Output the lines below exactly, please, from the first line until the line with "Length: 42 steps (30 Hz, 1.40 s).", counting both.

[Items from a data source]
============================================================

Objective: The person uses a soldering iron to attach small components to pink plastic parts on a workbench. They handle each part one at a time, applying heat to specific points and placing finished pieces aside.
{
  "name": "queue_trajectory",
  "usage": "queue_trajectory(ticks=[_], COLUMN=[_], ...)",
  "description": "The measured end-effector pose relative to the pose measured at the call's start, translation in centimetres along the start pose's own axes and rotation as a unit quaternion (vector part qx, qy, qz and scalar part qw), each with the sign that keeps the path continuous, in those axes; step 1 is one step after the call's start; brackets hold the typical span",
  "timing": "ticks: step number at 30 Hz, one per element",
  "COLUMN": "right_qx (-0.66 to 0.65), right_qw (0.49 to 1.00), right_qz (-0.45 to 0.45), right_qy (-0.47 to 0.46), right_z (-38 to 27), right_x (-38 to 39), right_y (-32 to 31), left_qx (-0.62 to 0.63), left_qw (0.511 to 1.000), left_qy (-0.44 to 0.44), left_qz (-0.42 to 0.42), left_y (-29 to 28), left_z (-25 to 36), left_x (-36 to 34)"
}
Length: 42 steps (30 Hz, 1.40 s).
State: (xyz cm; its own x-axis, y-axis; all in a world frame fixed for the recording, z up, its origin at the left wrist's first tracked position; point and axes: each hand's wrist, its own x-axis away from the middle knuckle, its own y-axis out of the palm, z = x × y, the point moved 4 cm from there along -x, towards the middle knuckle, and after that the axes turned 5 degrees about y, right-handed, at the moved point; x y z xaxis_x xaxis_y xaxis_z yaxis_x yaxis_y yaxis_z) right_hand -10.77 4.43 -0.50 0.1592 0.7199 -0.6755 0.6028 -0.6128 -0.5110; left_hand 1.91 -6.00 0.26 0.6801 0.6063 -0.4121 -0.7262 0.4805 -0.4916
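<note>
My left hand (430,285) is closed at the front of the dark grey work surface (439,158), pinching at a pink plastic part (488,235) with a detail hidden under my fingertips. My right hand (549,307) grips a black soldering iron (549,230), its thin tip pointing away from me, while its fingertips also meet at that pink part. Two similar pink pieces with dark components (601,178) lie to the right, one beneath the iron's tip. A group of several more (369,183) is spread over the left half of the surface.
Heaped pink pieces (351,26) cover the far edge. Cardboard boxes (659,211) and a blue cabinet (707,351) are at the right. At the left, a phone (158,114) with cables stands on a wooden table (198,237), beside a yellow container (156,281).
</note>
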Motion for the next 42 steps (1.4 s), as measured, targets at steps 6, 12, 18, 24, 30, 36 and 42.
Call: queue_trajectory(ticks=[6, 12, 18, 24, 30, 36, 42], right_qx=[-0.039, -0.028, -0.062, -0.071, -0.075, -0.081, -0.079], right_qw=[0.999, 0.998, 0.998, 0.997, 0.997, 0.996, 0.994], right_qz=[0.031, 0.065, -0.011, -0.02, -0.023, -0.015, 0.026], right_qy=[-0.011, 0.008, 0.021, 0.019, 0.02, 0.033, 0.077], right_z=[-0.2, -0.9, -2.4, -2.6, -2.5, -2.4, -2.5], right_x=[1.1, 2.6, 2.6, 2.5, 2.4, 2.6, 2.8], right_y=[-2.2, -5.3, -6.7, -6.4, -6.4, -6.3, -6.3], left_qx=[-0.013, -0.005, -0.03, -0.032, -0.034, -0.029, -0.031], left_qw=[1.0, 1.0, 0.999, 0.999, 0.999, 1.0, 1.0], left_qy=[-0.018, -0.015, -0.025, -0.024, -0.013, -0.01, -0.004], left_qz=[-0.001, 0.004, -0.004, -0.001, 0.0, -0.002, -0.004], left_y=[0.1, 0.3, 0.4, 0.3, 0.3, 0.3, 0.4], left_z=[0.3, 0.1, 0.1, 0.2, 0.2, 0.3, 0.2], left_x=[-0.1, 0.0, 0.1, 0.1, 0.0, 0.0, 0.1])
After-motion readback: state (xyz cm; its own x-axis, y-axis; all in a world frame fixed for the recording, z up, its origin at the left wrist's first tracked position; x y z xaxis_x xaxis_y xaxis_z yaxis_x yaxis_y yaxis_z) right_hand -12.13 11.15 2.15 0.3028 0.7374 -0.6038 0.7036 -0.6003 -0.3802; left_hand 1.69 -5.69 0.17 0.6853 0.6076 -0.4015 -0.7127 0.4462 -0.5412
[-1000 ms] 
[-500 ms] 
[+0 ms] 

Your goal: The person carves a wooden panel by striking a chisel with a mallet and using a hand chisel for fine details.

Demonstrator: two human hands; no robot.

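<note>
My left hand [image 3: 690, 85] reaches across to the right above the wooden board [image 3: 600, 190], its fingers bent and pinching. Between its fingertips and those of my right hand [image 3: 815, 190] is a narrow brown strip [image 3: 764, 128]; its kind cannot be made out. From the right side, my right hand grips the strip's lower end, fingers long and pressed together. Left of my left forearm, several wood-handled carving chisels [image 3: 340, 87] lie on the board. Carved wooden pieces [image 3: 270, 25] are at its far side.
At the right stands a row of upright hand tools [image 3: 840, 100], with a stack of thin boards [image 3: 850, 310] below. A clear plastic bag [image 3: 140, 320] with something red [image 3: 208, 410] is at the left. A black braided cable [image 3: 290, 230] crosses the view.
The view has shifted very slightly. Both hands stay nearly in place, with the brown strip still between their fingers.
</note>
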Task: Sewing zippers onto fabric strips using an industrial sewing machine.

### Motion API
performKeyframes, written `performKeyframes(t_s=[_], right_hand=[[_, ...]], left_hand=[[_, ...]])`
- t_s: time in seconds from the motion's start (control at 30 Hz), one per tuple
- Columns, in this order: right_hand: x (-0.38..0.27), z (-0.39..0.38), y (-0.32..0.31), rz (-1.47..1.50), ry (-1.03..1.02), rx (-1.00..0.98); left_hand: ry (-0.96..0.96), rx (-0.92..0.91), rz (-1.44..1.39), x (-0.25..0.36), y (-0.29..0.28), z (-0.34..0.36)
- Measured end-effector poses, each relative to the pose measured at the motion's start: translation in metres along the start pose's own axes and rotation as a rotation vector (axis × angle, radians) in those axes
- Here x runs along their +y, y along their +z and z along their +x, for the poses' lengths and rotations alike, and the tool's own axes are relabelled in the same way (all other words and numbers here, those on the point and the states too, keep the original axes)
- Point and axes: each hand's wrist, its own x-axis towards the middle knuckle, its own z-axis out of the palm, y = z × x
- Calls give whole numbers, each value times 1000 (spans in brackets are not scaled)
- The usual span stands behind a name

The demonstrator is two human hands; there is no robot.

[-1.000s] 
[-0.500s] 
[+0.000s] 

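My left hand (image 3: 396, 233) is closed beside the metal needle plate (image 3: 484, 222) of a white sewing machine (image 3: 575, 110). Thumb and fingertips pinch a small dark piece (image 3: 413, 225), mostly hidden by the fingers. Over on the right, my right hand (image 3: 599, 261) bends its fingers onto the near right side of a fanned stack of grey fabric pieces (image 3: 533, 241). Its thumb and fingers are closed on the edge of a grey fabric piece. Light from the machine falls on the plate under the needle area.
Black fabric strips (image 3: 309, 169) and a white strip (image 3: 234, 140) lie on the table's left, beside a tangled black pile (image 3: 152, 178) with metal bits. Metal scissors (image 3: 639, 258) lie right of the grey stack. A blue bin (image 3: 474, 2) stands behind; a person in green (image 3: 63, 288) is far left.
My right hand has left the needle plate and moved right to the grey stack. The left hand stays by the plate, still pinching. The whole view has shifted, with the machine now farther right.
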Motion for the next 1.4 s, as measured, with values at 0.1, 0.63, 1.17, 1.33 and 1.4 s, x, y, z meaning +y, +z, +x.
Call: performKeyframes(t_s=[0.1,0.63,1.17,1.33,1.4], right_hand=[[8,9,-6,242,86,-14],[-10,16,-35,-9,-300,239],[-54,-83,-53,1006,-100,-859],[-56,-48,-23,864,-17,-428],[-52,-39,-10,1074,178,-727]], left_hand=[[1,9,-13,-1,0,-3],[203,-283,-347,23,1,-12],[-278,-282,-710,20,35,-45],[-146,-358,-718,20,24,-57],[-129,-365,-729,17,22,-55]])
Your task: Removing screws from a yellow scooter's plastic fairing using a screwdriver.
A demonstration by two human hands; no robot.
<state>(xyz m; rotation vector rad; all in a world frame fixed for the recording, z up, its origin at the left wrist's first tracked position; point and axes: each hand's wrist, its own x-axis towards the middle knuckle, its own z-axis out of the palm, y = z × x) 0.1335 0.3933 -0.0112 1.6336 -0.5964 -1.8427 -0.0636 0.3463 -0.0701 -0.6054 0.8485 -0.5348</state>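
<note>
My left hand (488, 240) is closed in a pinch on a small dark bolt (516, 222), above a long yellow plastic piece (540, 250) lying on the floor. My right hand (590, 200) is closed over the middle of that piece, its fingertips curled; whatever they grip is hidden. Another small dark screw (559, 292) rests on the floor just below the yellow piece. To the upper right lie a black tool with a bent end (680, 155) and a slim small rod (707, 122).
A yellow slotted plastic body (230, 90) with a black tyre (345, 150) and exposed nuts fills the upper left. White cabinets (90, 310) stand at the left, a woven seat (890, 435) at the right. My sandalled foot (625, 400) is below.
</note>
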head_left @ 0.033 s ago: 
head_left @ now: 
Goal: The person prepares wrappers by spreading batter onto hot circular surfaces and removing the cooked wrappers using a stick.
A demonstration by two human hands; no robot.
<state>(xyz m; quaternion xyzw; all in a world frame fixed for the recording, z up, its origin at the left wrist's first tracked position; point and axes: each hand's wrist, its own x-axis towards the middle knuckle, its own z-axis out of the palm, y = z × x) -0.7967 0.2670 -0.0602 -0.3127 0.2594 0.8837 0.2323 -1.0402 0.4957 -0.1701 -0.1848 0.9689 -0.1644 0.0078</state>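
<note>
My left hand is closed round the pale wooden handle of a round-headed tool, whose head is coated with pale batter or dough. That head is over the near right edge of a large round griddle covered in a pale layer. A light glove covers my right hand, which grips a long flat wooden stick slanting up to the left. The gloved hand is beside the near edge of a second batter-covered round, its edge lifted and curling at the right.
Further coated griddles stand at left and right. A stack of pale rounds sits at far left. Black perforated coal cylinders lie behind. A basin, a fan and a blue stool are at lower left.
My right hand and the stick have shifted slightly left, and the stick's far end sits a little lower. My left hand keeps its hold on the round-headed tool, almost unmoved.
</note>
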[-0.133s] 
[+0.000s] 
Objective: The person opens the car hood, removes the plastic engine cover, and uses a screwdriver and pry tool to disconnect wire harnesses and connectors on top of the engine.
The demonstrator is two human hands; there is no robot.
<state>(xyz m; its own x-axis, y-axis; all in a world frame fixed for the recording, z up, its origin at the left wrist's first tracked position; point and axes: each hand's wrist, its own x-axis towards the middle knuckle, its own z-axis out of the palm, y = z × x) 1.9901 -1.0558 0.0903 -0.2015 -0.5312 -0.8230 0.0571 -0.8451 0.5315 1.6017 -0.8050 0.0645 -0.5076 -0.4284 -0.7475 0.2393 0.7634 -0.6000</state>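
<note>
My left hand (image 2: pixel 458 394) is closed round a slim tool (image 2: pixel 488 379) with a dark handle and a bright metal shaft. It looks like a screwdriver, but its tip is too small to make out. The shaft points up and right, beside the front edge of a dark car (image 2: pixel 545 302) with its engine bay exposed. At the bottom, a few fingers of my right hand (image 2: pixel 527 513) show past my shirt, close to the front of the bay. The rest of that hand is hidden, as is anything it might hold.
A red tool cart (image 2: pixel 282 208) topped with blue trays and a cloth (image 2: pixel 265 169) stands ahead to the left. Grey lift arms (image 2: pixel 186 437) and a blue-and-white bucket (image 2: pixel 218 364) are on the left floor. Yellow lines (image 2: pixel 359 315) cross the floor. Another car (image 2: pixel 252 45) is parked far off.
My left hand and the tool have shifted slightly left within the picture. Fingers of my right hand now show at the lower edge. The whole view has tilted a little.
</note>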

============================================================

Response area:
Objective: The person uses a soldering iron to attach small components to pink plastic parts on a workbench. They handle each part one at a time, applying heat to specific points and placing finished pieces aside.
{
  "name": "queue_trajectory",
  "usage": "queue_trajectory(ticks=[_], COLUMN=[_], ...)",
  "description": "The measured end-effector pose relative to the pose measured at the call's start, translation in centimetres along the start pose's own axes and rotation as a unit quaternion (vector part qx, qy, qz and scalar part qw), each with the sign that keeps the path continuous, in those axes; step 1 is one step after the call's start; brackets hold the typical span",
  "timing": "ticks: step number at 30 Hz, one per element",
  "COLUMN": "right_qx (-0.66 to 0.65), right_qw (0.49 to 1.00), right_qz (-0.45 to 0.45), right_qy (-0.47 to 0.46), right_z (-38 to 27), right_x (-38 to 39), right_y (-32 to 31), left_qx (-0.62 to 0.63), left_qw (0.511 to 1.000), left_qy (-0.44 to 0.44), left_qz (-0.42 to 0.42), left_y (-29 to 28), left_z (-25 to 36), left_x (-36 to 34)"
}
Length: 42 steps (30 Hz, 1.40 s).

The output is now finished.